EXERCISE INSTRUCTIONS ▸
Print exactly the lines that run from the opening line of the material through the line with "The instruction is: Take", and nothing else, leaving out pictures.

########################################

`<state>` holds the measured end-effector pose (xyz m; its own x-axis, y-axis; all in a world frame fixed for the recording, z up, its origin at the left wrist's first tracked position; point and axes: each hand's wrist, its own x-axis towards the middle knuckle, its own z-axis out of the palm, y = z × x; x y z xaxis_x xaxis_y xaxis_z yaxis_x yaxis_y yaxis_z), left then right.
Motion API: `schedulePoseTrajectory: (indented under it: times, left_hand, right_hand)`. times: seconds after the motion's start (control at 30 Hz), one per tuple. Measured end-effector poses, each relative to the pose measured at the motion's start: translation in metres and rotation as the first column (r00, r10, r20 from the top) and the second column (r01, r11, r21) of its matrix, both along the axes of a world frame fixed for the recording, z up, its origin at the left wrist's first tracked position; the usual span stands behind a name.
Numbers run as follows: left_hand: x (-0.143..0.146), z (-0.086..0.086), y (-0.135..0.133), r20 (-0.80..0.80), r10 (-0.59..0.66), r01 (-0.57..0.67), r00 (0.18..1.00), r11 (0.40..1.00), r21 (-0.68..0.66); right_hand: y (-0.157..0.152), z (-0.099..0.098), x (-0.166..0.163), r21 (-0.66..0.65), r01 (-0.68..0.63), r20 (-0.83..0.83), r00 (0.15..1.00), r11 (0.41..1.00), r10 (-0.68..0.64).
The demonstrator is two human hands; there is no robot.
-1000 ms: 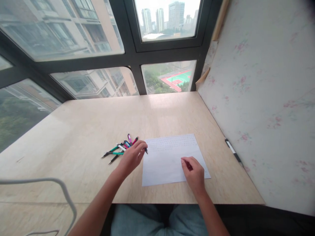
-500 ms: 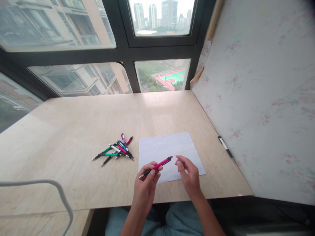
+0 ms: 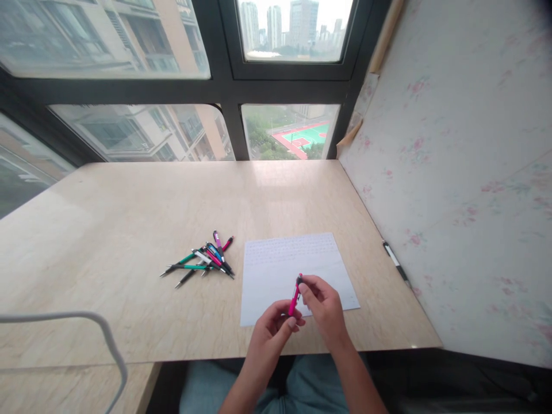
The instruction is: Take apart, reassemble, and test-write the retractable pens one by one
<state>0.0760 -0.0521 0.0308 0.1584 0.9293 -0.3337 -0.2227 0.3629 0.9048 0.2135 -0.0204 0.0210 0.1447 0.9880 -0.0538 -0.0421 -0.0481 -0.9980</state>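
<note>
Pink pen (image 3: 295,300) is in both our hands, above the near edge of the paper (image 3: 276,282). Left hand (image 3: 269,336): grip pinching the barrel low, thumb against fingers, so it probably carries the weight. Right hand (image 3: 325,305): grip pinching the upper end by the clip, likely steadying or turning it. Pen stands tilted, top up and away from us; lower tip hidden by our left fingers.

Paper lies flat near the front of the worktop (image 3: 129,224), written lines across its upper part, presumably there for easy reach. Pen pile (image 3: 198,265) sits left of it, crossed every which way, apart from the sheet; seems dumped, not sorted. White-and-black pen (image 3: 395,263) lies along the wall (image 3: 452,190), which likely stops it rolling.
</note>
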Motion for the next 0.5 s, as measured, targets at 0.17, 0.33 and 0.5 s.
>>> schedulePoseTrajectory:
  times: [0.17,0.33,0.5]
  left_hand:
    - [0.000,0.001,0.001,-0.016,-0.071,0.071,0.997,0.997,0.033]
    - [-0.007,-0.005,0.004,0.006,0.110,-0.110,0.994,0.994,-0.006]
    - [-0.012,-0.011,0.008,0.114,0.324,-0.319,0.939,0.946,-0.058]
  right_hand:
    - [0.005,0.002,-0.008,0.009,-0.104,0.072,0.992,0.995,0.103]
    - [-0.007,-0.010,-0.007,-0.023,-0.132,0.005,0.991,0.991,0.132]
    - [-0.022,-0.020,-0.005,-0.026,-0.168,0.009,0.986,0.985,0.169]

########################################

TASK RESPONSE ▸
`<state>` holds the measured end-effector pose (xyz m; its own x-axis, y-axis; all in a world frame fixed for the recording, z up, its origin at the left wrist's first tracked position; point and axes: each hand's wrist, its own x-axis towards the middle knuckle, its own z-axis out of the palm, y = z × x; x y z xaxis_x xaxis_y xaxis_z yaxis_x yaxis_y yaxis_z), left then right.
Motion API: `schedulePoseTrajectory: (indented under it: times, left_hand, right_hand)`. times: seconds after the motion's start (control at 30 Hz), one per tuple. Measured end-effector poses, each relative to the pose measured at the motion's start: translation in metres and rotation as the first column (r00, r10, r20 from the top) and the second column (r01, r11, r21) of its matrix, both along the axes of a world frame fixed for the recording, z up, its origin at the left wrist's first tracked position; the usual span stands behind a name.
Numbers run as follows: left_hand: x (-0.143..0.146), z (-0.086..0.086), y (-0.135..0.133), r20 (-0.80..0.80), r10 (-0.59..0.66), r01 (-0.57..0.67), r00 (0.18..1.00), r11 (0.40..1.00), r21 (-0.68..0.66); right_hand: y (-0.157..0.152), z (-0.099..0.098), x (-0.166..0.163), r21 (-0.66..0.65), r01 (-0.68..0.63), r20 (-0.83..0.83), r00 (0.15..1.00), r11 (0.41..1.00), r10 (-0.68..0.64).
The demonstrator is two human hands; there is no robot.
-1000 ms: 
-500 ms: 
+0 ms: 
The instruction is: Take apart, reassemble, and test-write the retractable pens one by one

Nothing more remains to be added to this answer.